## TASK ITEM
Filter the data for lines with the word "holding", then copy every line so identified.
#### DATA
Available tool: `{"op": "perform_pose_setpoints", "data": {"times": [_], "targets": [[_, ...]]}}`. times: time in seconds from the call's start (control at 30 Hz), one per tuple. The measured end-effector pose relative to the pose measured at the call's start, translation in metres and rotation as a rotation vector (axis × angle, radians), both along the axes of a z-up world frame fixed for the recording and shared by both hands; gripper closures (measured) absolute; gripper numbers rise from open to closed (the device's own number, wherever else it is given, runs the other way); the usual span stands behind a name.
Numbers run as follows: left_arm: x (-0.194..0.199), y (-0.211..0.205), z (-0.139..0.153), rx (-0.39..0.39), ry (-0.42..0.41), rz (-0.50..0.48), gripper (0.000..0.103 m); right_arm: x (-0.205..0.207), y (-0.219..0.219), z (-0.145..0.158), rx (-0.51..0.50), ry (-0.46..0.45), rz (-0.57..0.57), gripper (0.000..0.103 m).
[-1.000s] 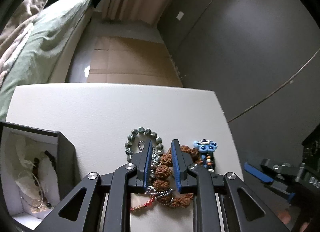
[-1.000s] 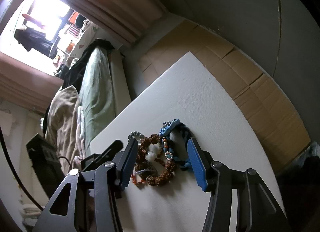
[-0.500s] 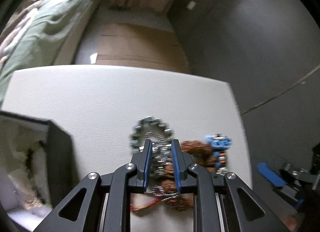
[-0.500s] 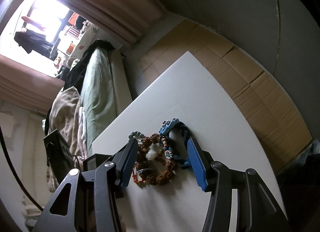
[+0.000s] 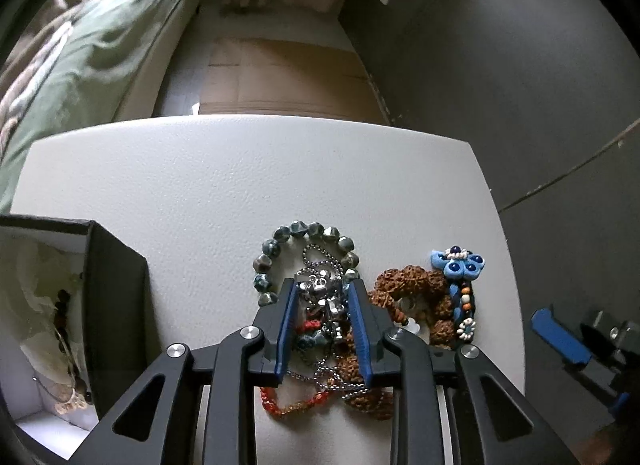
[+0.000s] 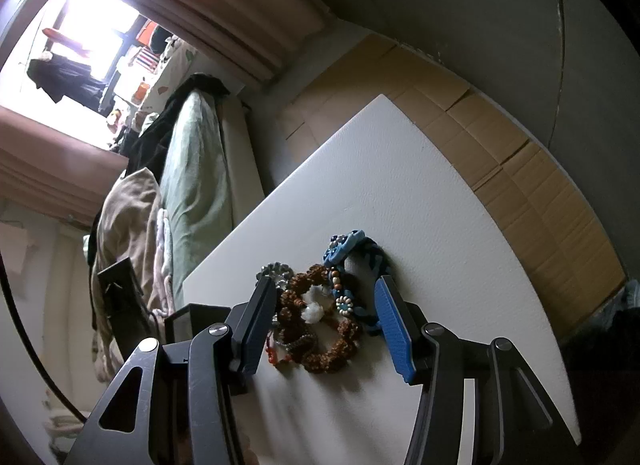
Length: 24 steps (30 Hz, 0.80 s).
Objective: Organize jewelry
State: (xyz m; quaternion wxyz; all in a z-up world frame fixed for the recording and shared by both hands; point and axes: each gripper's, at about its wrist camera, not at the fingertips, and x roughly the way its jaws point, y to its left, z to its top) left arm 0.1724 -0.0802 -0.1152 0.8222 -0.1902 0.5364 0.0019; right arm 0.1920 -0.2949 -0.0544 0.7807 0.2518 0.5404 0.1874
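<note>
A pile of jewelry lies on the white table (image 5: 224,185): a grey-green bead bracelet (image 5: 280,243), a silver ball chain with a metal pendant (image 5: 322,293), a brown seed-bead bracelet (image 5: 408,279), a blue woven bracelet (image 5: 460,265) and a red cord (image 5: 296,405). My left gripper (image 5: 323,291) is shut on the silver pendant. My right gripper (image 6: 326,297) is open above the pile, with the brown bracelet (image 6: 332,345) and the blue bracelet (image 6: 372,261) between its fingers.
A black box (image 5: 108,305) with a white lining holds several pieces at the table's left; it shows in the right wrist view (image 6: 192,321) too. A bed with green bedding (image 5: 100,45) stands beyond the table. Cardboard (image 6: 520,169) covers the floor.
My left gripper has moved left across the pile, from the brown bracelet to the silver pendant. The black box has come closer in the right wrist view. The right gripper has hardly moved.
</note>
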Motion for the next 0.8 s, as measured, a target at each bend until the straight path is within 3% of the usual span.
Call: {"op": "perform_pose_setpoints", "data": {"times": [0.13, 0.2, 0.27, 0.37, 0.43, 0.53, 0.8], "targets": [[-0.002, -0.014, 0.0, 0.09, -0.031, -0.053, 0.072, 0.0, 0.005, -0.001, -0.005, 0.002, 0.014, 0.051], [-0.004, -0.025, 0.001, 0.175, -0.049, -0.112, 0.072, 0.0, 0.008, -0.001, -0.007, 0.001, 0.018, 0.051], [-0.007, -0.028, 0.001, 0.194, -0.058, -0.132, 0.072, -0.001, 0.011, -0.002, -0.012, -0.001, 0.022, 0.051], [-0.009, -0.018, 0.001, 0.144, -0.068, -0.128, 0.075, -0.001, 0.013, -0.002, -0.011, 0.0, 0.026, 0.051], [-0.008, -0.007, 0.001, 0.117, -0.065, -0.105, 0.087, -0.001, 0.014, -0.002, -0.013, 0.0, 0.027, 0.051], [-0.011, 0.011, 0.001, 0.005, -0.068, -0.063, 0.089, -0.001, 0.017, -0.003, -0.017, 0.001, 0.034, 0.051], [-0.025, 0.028, 0.035, -0.078, -0.15, -0.021, 0.089, -0.004, 0.021, -0.002, -0.019, -0.002, 0.056, 0.051]]}}
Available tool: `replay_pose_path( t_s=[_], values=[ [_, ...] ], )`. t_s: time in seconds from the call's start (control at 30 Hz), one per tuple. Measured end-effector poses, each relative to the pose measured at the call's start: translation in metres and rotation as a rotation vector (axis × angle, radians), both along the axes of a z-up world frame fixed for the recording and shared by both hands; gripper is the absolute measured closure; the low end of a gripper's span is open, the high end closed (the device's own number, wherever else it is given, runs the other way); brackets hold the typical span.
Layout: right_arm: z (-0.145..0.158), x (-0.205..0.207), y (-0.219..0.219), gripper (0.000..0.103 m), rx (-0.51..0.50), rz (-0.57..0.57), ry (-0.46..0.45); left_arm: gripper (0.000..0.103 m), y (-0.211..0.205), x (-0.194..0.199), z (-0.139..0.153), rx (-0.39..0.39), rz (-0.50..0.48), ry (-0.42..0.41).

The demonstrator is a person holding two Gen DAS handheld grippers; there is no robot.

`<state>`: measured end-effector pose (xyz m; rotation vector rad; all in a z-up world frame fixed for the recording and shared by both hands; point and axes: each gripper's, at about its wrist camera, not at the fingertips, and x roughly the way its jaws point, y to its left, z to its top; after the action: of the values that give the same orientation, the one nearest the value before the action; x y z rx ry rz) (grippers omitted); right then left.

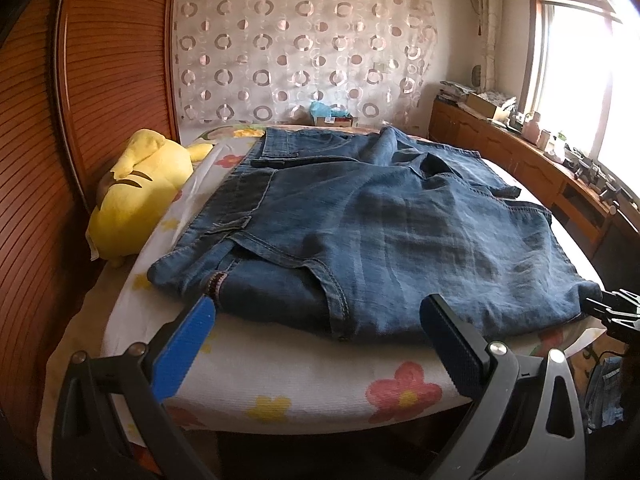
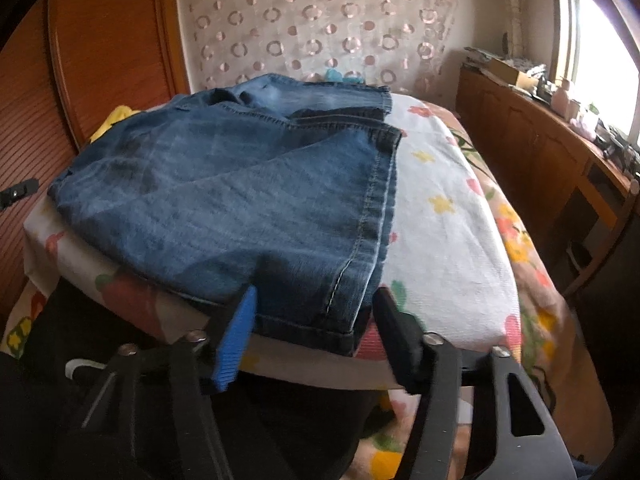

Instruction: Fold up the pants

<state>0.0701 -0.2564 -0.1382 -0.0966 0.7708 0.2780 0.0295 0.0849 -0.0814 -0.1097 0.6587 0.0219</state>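
Note:
Blue denim pants (image 1: 360,220) lie folded over on a flower-print bed (image 1: 304,376). My left gripper (image 1: 318,314) hovers at their near edge, open, its blue pads (image 1: 188,344) wide apart and clear of the cloth. In the right wrist view the pants (image 2: 224,192) reach the bed's near edge. My right gripper (image 2: 314,300) straddles the hemmed near corner, its fingers (image 2: 236,332) on either side of flat, unpinched denim. The right gripper (image 1: 616,308) also shows at the pants' right corner in the left wrist view.
A yellow plush toy (image 1: 136,192) lies left of the pants against the wooden headboard (image 1: 100,80). A wooden cabinet (image 1: 520,160) cluttered with small things runs along the right under the window. A patterned curtain (image 1: 296,40) hangs behind the bed.

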Motion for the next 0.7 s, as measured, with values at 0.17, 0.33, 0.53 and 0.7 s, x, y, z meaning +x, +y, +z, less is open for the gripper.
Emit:
replay_pose_path(
  t_s=[0.17, 0.33, 0.53, 0.7],
  values=[
    [0.003, 0.002, 0.004, 0.090, -0.012, 0.027, -0.004, 0.000, 0.007, 0.000, 0.002, 0.001, 0.010, -0.005],
    [0.019, 0.006, 0.007, 0.095, -0.002, 0.059, -0.049, 0.000, 0.023, 0.005, 0.002, 0.022, 0.023, 0.000],
    [0.036, 0.016, 0.010, 0.097, -0.001, 0.075, -0.096, 0.000, 0.049, 0.010, 0.006, 0.015, 0.031, -0.007],
    [0.040, 0.022, 0.011, 0.097, 0.003, 0.085, -0.119, 0.008, 0.080, 0.027, -0.009, -0.001, 0.080, 0.039]
  ],
)
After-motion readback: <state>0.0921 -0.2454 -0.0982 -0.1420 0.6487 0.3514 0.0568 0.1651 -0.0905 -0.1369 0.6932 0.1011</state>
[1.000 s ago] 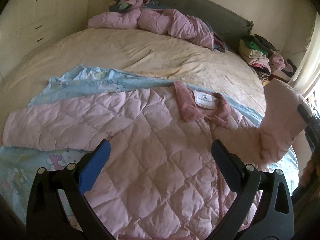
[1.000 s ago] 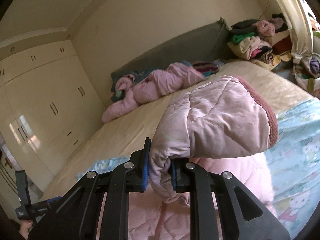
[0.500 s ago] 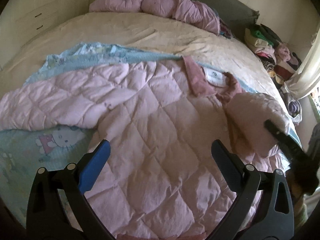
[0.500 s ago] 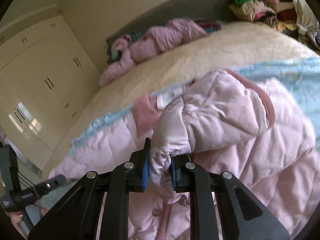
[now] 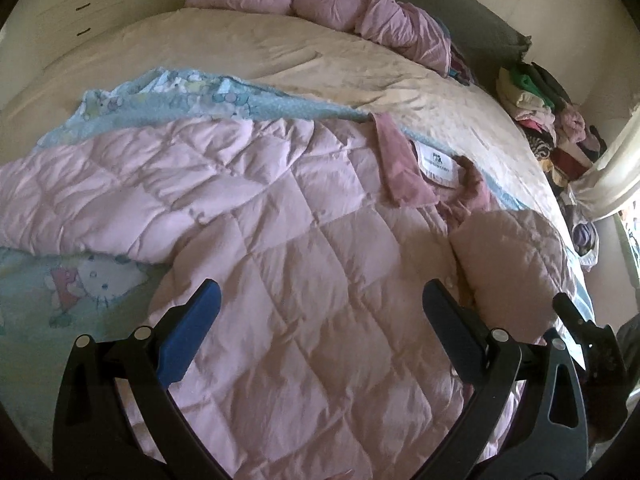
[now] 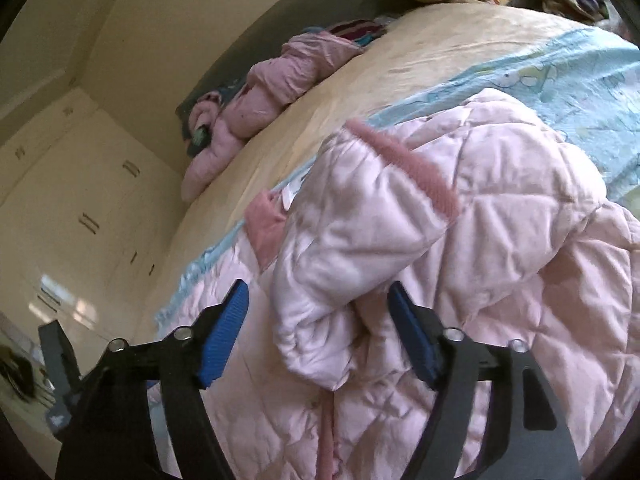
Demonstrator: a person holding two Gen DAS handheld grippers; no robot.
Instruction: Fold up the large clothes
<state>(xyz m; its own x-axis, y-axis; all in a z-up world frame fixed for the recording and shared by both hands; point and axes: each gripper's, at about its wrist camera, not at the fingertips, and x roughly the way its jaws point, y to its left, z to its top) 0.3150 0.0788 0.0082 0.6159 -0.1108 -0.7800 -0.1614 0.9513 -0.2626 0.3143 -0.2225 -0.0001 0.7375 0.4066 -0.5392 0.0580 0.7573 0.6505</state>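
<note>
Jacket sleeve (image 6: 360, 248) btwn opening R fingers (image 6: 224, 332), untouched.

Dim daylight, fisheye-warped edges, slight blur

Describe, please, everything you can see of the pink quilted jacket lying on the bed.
The pink quilted jacket is puffy, diamond-stitched, with a darker pink collar, a white neck label and ribbed cuff. It lies spread on a blue cartoon-print blanket, one sleeve folded over its body. The right gripper is opening around that sleeve's fold.
</note>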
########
## RESULT
The demonstrator is a person holding two Gen DAS handheld grippers; there is no robot.
Demonstrator: a person holding two Gen DAS handheld grippers; no robot.

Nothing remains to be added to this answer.